- Country of origin: United Kingdom

Original release
- Network: Sky Sports

= Cricket AM =

Cricket AM is a Saturday-morning cricket-based television programme that was broadcast in the United Kingdom on Sky Sports 1. It began broadcasting in May 2006, and is largely based on its successful football-related counterpart Soccer AM, as a replacement during the football off-season. Each show lasted for 90 minutes and was presented by Matt Floyd, who had taken over from Simon Thomas, and Sarah-Jane Mee, the latter taking over from Anita Rani. During the English Cricket Season either an England test or game or a County Cricket game followed the programme.

The programme was last broadcast in 2013, and Sky confirmed it would not return for the 2014 season.

==Features==
The show features a range of regular cricket-related programming features. Studio guests include past and present cricketers, and musicians with an interest in cricket. Aside from results, previews and commentary on ongoing cricket, there are a number of regular studio features on the show, including Ready Steady Freddie, a segment featuring prominent England all-rounder Andrew "Freddie" Flintoff competing against professionals in a number of different sports. Freddie has competed against Ricky Hatton at boxing, Joey Barton at football, and has played table tennis, tenpin bowling, archery, baseball, basketball and darts against world champion Phil "The Power" Taylor, with mixed success. Another regular feature has two animated characters ("Willow and "Stumpy") explaining unusual rules or jargon. 'Champagne Cork' features Hampshire's Dominic Cork looking back at the best moments of the past seven days, also there is a Stat of the Week, presented by the Sky Sport Statistician Benedict Bermange, while one of the Sky Sports commentary team is sitting behind him looking distinctly unimpressed.
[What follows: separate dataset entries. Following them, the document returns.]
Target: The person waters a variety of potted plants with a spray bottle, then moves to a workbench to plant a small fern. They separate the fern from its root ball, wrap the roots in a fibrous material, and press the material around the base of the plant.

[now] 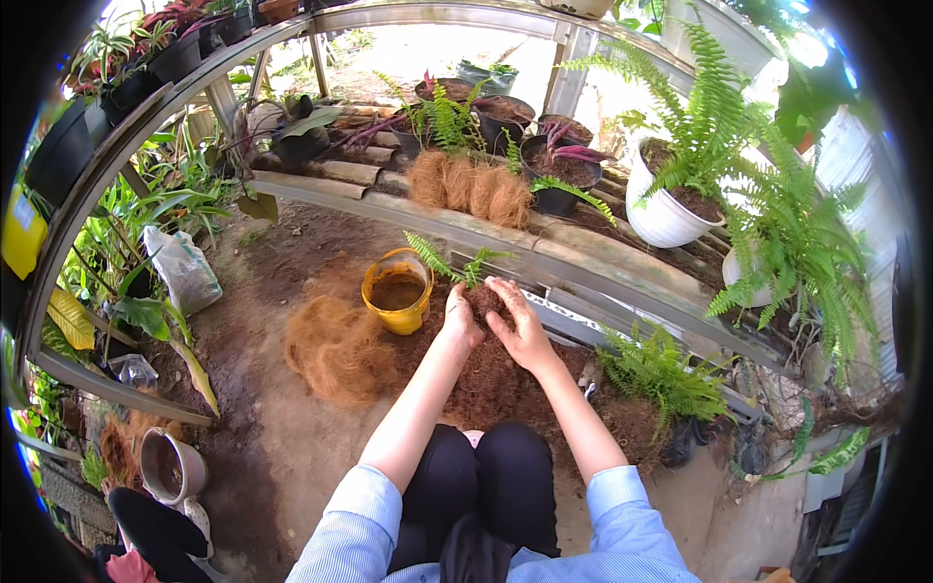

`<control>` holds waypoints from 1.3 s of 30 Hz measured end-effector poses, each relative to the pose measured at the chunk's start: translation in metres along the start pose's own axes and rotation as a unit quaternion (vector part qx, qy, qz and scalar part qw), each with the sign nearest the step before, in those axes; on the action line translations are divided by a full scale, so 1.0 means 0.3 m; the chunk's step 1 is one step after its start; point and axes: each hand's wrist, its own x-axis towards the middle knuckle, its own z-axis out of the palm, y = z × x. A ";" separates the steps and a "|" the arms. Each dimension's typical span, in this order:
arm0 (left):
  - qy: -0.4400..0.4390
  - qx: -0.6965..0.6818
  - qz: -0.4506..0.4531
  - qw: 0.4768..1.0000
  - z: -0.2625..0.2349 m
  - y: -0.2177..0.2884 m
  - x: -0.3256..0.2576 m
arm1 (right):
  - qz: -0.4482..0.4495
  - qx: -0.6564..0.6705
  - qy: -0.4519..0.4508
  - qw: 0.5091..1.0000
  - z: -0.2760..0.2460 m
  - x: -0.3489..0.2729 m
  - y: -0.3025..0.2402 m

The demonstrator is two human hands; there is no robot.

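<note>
Between my two cupped hands sits a small fern (470, 270) with a clump of brown soil (483, 299) round its roots. My left hand (461, 319) presses on the clump's left side, its fingers partly hidden. On the opposite side my right hand (522, 325) curves round the clump, fingers pointing up and forward. Green fronds rise above the hands. A yellow pail (397, 316) with brown contents stands just left of my left hand. Loose dark-brown soil (491, 389) is heaped on the ground below my hands.
Tangled brown fibre (335, 350) lies left of the pail. Balls of fibre (468, 188) rest on the slatted bench beyond, among dark pots and a white pot (671, 209) with a large fern. A low fern (661, 379) stands at right; someone's dark-clad leg (160, 530) shows lower left.
</note>
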 end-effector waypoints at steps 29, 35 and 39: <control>-0.268 -0.074 -0.014 0.961 -0.085 -0.120 0.148 | -0.004 -0.072 0.195 0.978 0.076 0.036 -0.037; -0.220 0.033 -0.066 0.973 0.129 -0.147 -0.005 | -0.033 -0.182 0.242 0.952 -0.019 -0.025 -0.098; -0.168 0.153 -0.037 0.973 0.071 -0.205 0.097 | -0.013 -0.178 0.234 0.956 -0.007 -0.057 -0.024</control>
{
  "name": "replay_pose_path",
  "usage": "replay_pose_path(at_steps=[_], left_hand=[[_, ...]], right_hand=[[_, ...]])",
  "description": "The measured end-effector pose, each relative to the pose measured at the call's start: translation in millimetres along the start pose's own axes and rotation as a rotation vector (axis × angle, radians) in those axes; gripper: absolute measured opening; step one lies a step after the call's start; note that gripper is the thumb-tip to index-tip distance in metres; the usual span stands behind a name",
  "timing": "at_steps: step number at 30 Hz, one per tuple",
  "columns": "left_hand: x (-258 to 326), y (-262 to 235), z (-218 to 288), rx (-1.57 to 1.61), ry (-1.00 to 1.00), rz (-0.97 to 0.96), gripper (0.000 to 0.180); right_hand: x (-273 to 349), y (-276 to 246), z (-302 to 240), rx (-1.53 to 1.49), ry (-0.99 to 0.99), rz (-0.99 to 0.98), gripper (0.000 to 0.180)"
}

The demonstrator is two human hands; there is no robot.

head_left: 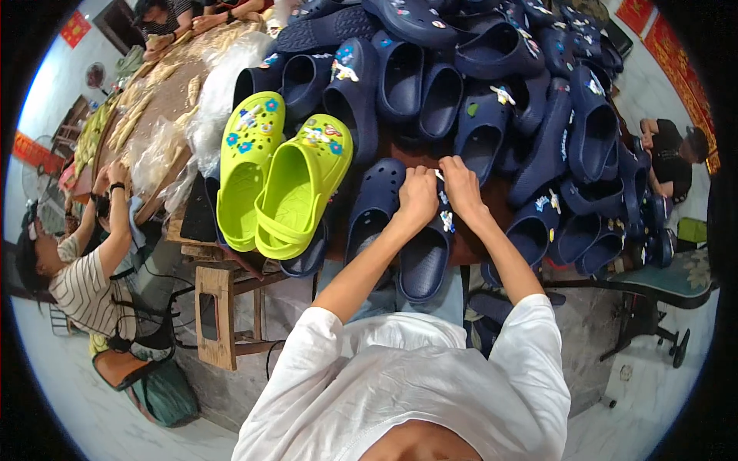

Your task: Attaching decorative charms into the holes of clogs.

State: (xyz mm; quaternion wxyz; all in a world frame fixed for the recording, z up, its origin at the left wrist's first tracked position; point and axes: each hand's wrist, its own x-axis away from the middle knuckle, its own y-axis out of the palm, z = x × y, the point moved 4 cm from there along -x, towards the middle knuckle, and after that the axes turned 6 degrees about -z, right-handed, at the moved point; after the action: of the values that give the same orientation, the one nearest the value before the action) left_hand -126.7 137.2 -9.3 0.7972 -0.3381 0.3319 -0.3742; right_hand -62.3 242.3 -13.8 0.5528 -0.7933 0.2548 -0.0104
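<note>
A navy blue clog (423, 269) lies in front of me with its toe pointing away and its open heel toward me. My left hand (418, 198) is closed over the left side of its toe. On the right side of the same toe, my right hand (462, 188) has its fingers bent and pressed down. Small charms (447, 220) show on the upper between my hands; the fingertips hide the rest of the toe. Another navy clog (372, 209), with bare holes, lies against my left hand. A pair of lime green clogs (289, 192) with flower charms stands farther left.
Many navy clogs (492, 48) are piled at the back and right. Plastic bags (231, 81) and a table (179, 92) of pale pieces lie at the far left. People (84, 265) work at the left and back; another person (670, 157) is at the right. A wooden stool (215, 316) stands lower left.
</note>
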Motion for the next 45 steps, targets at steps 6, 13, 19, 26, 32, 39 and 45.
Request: replay_pose_path(at_steps=[6,13,19,26,32,39,45], left_hand=[[7,2,5,-0.065,0.013,-0.013,0.03],[6,-10,0,-0.042,0.067,-0.06,0.032],[22,-37,14,-0.182,0.103,-0.13,0.028],[26,-32,13,-0.303,0.002,-0.22,0.026],[20,-32,13,-0.348,-0.025,-0.303,0.017],[22,-32,17,-0.287,0.006,-0.247,0.009],[20,-32,9,-0.224,-0.035,-0.276,0.012]], right_hand=[[19,-22,-10,-0.075,0.017,0.056,0.021],[60,-33,-17,-0.215,0.168,-0.226,0.039],[66,-21,1,-0.24,0.218,-0.195,0.041],[56,-22,-10,-0.163,0.271,-0.222,0.047],[56,-12,-10,-0.002,0.098,-0.069,0.036],[53,5,14,0.046,-0.023,-0.082,0.022],[52,-6,2,0.047,0.008,-0.042,0.019]])
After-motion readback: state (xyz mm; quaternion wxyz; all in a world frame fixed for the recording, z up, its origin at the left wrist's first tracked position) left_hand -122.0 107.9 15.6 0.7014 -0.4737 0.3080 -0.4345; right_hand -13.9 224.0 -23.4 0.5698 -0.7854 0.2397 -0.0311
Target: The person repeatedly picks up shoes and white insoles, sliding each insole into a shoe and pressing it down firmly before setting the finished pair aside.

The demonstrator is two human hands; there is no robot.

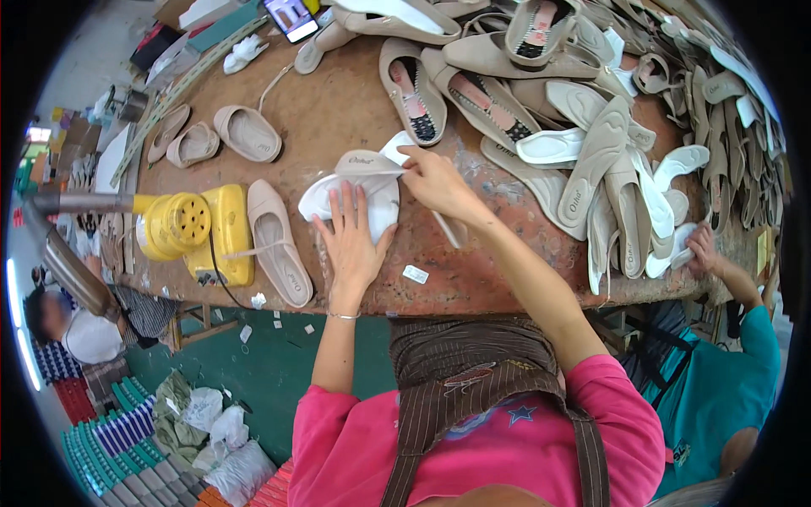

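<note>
My right hand [441,184] pinches the edge of a beige insole [363,163] whose heel end faces up. White padding [380,203] lies beneath it on the table, partly covered by my hands. My left hand [353,241] rests flat on this padding with its fingers spread. Another white piece [394,148] shows just beyond my right hand. Under my right wrist the end of a beige strip [450,229] sticks out. To the left of my left hand lies a single beige flat shoe [281,245] with a strap.
A yellow machine [224,232] stands on the left of the table [338,110]. Several small beige shoes [247,133] sit behind it. Shoes and insoles [583,198] are heaped at the right. A co-worker's hand [701,249] touches that heap. A phone [292,19] lies at the far edge.
</note>
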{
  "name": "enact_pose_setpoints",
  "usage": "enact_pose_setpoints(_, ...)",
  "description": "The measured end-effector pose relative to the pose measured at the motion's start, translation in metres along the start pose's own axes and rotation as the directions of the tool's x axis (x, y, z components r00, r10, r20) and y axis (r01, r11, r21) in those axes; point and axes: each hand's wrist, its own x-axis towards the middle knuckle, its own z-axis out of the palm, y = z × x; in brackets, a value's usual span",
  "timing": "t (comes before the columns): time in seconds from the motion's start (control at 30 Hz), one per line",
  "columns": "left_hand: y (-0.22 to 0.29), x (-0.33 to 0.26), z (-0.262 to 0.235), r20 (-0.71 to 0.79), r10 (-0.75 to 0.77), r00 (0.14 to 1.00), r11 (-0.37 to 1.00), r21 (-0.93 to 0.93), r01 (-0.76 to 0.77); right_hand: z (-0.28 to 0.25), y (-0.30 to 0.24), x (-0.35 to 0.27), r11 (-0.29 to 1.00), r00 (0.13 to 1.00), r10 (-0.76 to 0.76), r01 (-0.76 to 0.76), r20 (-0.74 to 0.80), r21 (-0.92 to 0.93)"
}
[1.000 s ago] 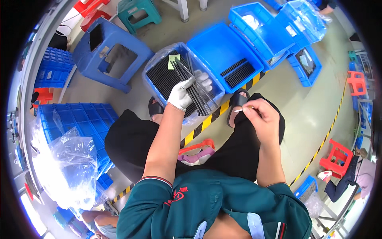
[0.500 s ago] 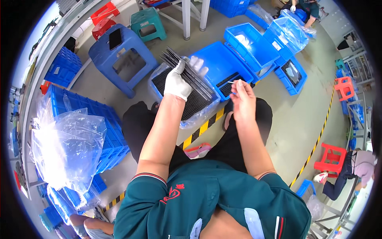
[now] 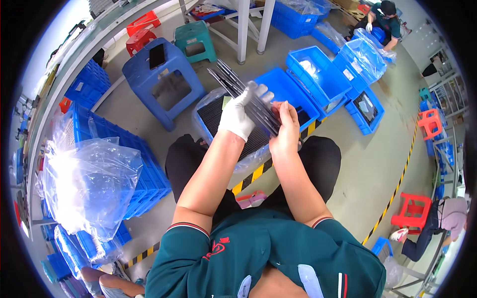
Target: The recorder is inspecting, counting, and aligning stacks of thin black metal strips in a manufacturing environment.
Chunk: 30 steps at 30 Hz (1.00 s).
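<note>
My left hand (image 3: 239, 115), in a white glove, grips a fanned bundle of thin dark strips (image 3: 237, 85) that point up and to the left. My bare right hand (image 3: 284, 131) is closed on the lower right end of the same bundle. Both hands are raised over a blue bin lined with clear plastic (image 3: 208, 104), which holds rows of the same dark strips (image 3: 216, 119). I am seated, with my dark-trousered knees on either side of the bin.
A blue plastic stool (image 3: 161, 79) stands at the left behind the bin. Several open blue bins (image 3: 325, 74) lie to the right. Blue crates with clear plastic bags (image 3: 94, 179) stack at my left. Another person (image 3: 380, 17) crouches far back.
Both hands have risen with the bundle, and my right hand has come across and closed on its lower end. The camera view has tilted further forward.
</note>
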Motion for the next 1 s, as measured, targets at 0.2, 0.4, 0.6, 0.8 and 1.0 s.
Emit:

The show mirrors Soccer AM very closely in many regards; the Luther Blissett Stand was renamed as the Gary Pratt cricket pavilion, (2006). It was subsequently renamed as the Dwayne Leverock (2007) and the Jesse Ryder Pavilion for the 2008 season. In 2011, it has been renamed the Douglas Jardine Pavilion. The pavilion is filled by the members of a club cricket team, who compete in a bowl-out in the outdoor car park at the end of the show. Throw Time, a feature in which county cricket teams were visited and contested to throw a ball at the stumps with their "wrong" hand, closely resembled Soccer AMs Crossbar Challenge.

In 2009, two weekly features called 'Ultimate Sportsman' and 'Brain + Brawn' were introduced. In 'Ultimate Sportsman', three county professionals all from the same team compete to become the ultimate sportsman. A penalty shootout, a golf pitching challenge and a 3 dart throw are completed, and the player with the most points after this is the winner. In 'Brain + Brawn', two players from the same team attempt to score as many points as possible. One player has to answer quiz questions, while the other must hold a 5 kg dumbbell with their arm straight and horizontal to the body. Time ends when the weight cannot be held for any longer.